Required action — Task for the records below: please retype exactly and only the lines from the first through the one with "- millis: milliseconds", with every picture omitted.

(Dataset items)
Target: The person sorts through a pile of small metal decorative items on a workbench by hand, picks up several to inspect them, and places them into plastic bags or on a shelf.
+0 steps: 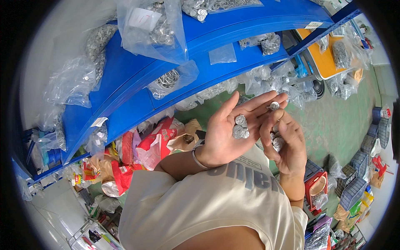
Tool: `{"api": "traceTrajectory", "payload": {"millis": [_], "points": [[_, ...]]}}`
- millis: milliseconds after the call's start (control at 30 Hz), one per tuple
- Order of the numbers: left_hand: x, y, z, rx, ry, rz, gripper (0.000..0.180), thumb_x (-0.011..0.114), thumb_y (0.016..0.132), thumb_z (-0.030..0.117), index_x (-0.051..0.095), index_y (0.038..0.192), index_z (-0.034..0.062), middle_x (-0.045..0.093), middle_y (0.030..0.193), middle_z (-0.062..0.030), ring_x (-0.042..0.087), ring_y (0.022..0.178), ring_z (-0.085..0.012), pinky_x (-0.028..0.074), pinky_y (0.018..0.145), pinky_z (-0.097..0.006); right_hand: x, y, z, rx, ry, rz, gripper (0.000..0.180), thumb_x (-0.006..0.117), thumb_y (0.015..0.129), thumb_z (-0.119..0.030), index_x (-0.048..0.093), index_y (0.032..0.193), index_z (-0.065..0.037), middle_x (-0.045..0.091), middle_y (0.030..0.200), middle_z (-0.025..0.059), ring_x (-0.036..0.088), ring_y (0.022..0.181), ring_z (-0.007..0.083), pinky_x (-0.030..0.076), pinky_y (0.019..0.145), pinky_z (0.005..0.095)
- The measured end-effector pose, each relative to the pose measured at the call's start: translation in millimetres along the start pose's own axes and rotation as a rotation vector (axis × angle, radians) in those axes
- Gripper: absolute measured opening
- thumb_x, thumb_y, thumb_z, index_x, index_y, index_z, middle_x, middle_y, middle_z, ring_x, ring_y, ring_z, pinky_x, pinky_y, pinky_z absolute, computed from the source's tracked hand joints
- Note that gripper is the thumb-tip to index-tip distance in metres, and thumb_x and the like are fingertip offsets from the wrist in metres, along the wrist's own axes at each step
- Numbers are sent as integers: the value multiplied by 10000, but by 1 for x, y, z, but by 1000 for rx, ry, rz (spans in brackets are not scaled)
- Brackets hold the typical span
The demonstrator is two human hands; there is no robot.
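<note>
My left hand (223,135) is held palm up in front of my chest, with a silver bangle at its wrist. A few round silver metal pieces (240,127) lie on the palm. My right hand (287,143) is curled just to the right of it and cups several more silver pieces (277,141). Its thumb and forefinger pinch one small silver piece (273,106) against the fingertips of my left hand. My grey shirt fills the lower part of the view.
Blue metal shelves (216,33) curve across the top, loaded with clear plastic bags of metal rings (160,31) and small parts. Red and yellow packets (137,154) are piled at the left. Plastic baskets (354,189) and a red basket (316,185) stand on the green floor at the right.
</note>
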State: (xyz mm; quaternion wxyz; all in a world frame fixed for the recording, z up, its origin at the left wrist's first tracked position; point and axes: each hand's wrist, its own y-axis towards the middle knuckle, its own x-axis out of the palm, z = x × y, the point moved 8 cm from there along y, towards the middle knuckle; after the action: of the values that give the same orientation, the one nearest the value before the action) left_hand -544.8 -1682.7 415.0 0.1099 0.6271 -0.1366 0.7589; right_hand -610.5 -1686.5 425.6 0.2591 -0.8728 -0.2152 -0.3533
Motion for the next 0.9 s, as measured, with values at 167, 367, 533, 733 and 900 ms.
{"api": "traceTrajectory", "payload": {"millis": [167,367,533,733,900], "points": [[4,-1,6,25,86,11,636,119,945,441,303,1349,-15,259,1414,-204,200,1338,-303,160,1103,-389,18,-11,-21,-363,-1187,78,231,711,686,12,620,898,6,525,657,34,465,513,62,353,438,218],[3,1,7,33,101,3,633,116,947,438,293,1352,-16,258,1414,-204,197,1340,-301,167,1104,-382,16,-7,-13,-331,-1168,113,209,711,684,17,617,871,3,584,715,52,560,580,103,427,494,232],[3,1,8,32,78,-14,635,124,946,443,294,1352,-15,246,1420,-202,188,1344,-292,172,1103,-377,23,-12,-20,-481,-1279,39,187,707,668,15,633,837,-13,565,699,55,518,504,127,391,437,254],[2,2,9,31,17,9,648,140,941,465,280,1358,-11,234,1427,-194,177,1349,-282,181,1102,-366,35,-28,-22,-819,-1518,-126,190,716,641,16,653,815,-28,481,599,41,443,462,123,303,413,247],[3,2,9,29,25,-5,659,140,937,480,270,1364,-5,228,1431,-189,178,1349,-279,175,1103,-368,30,-22,-22,-712,-1418,-70,257,710,677,-25,647,926,-19,523,639,54,470,444,138,362,400,259]]}}
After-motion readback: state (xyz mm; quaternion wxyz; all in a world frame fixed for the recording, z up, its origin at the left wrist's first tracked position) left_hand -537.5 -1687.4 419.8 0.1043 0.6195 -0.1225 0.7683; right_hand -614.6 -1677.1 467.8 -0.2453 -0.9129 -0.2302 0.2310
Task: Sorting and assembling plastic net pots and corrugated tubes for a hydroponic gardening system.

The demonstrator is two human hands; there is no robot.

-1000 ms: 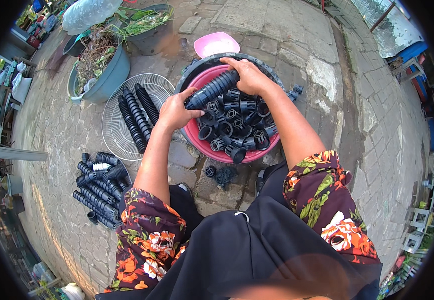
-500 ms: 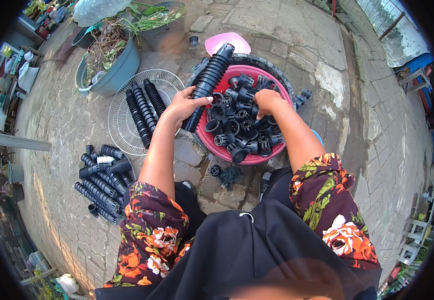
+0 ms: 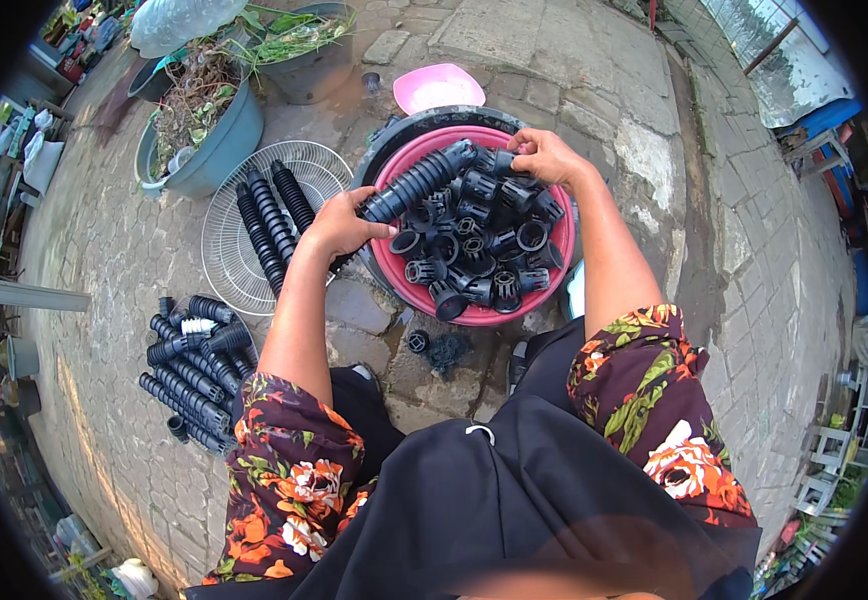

Exercise result —
Target: The person sorts through a pile of small metal decorative items on a workbench by hand, picks up several to inspect them, and places them into plastic bags or on a shelf.
+0 steps: 
Tool: `{"api": "traceTrajectory", "payload": {"millis": [_], "points": [[_, ...]]}}`
- millis: milliseconds after the call's start (control at 30 Hz), one per tuple

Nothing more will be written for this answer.